Roy Swetman

Personal information
- Full name: Roy Swetman
- Born: 25 October 1933 Westminster, London, England
- Died: 21 July 2023 (aged 89) Bristol, England
- Batting: Right-handed
- Bowling: Right-arm offbreak
- Role: Wicket-keeper

International information
- National side: England (1959 - 1960);
- Test debut (cap 391): 9 January 1959 v Australia
- Last Test: 9 March 1960 v West Indies

Career statistics
| Competition | Tests | First-class |
| Matches | 11 | 286 |
| Runs scored | 254 | 6,495 |
| Batting average | 16.93 | 19.21 |
| 100s/50s | –/1 | 2/22 |
| Top score | 65 | 115 |
| Balls bowled | – | 90 |
| Wickets | – | 1 |
| Bowling average | – | 69.00 |
| 5 wickets in innings | – | – |
| 10 wickets in match | – | – |
| Best bowling | – | 1/10 |
| Catches/stumpings | 24/2 | 530/66 |
- Source: Cricinfo

= Roy Swetman =

English cricketer (1933–2023)

Roy Swetman (25 October 1933 – 21 July 2023) was an English cricketer, who played in eleven Tests as a wicket-keeper from 1959 to 1960.

==Life and career==
Swetman was born in Westminster, London on 25 October 1933.

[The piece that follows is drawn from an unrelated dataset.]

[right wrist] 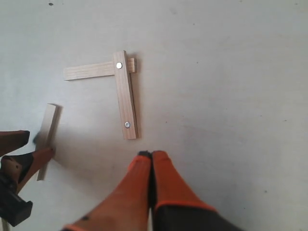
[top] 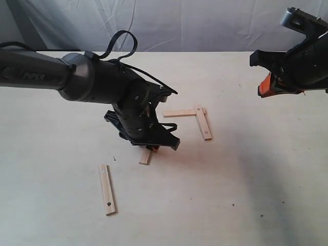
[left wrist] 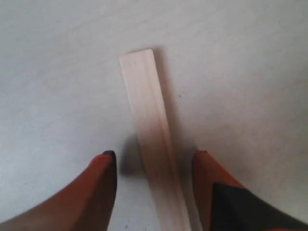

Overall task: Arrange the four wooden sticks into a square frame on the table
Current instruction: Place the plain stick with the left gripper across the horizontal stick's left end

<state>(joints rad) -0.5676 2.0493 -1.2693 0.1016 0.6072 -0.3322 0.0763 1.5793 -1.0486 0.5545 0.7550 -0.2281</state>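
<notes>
Two wooden sticks form an L on the table [top: 246, 169]: one lies crosswise [top: 179, 113] [right wrist: 89, 70], and the other [top: 203, 123] [right wrist: 126, 98] overlaps its end. A third stick [top: 145, 156] [left wrist: 151, 139] [right wrist: 46, 132] lies flat between the orange fingers [left wrist: 103, 168] of my left gripper [top: 150, 148] [left wrist: 153, 161], which is open and straddles it without touching. The fourth stick [top: 107, 196] lies alone near the front left. My right gripper [top: 266, 84] [right wrist: 151, 155] hangs raised at the right, shut on nothing.
A white cloth backdrop [top: 195, 23] hangs behind the table's far edge. The left arm's black body and cables [top: 102, 77] reach over the table's left middle. Bare table surface lies in front and to the right of the L.
</notes>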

Commencing his career with Surrey, for whom he was understudy to Arthur McIntyre, Swetman soon came to notice as a deft performer, even though his appearances were limited. He went to Pakistan with the MCC 'A' team in 1955–56, though at the time he was playing mostly for Surrey's second eleven. He replaced McIntyre as Surrey's keeper in 1956.

A useful batsman, Swetman failed to consolidate his place in the England team when given first bite at replacing the long-serving Test wicket-keeper Godfrey Evans. He toured Australia and New Zealand with the Test team in 1958–59, playing his first Tests when Evans was injured. He played against India in 1959, then toured the West Indies as the primary wicket-keeper in 1959–60. He lost his place at the end of the 1959-60 tour to Jim Parks, and later also fell behind John Murray in the Test selectors' eyes.

Surprisingly retiring from county cricket after the 1961 season, he returned in 1966 to play for Nottinghamshire. Again leaving rather abruptly, this time in 1967, he emerged as a replacement for Barrie Meyer at Gloucestershire in 1972, but left when replaced by Andy Stovold in 1974.

After leaving first-class cricket Swetman became a publican, an antiques expert and an artist specializing in portraits of cricketers.

Roy Swetman died from pneumonia on 21 July 2023, at the age of 89.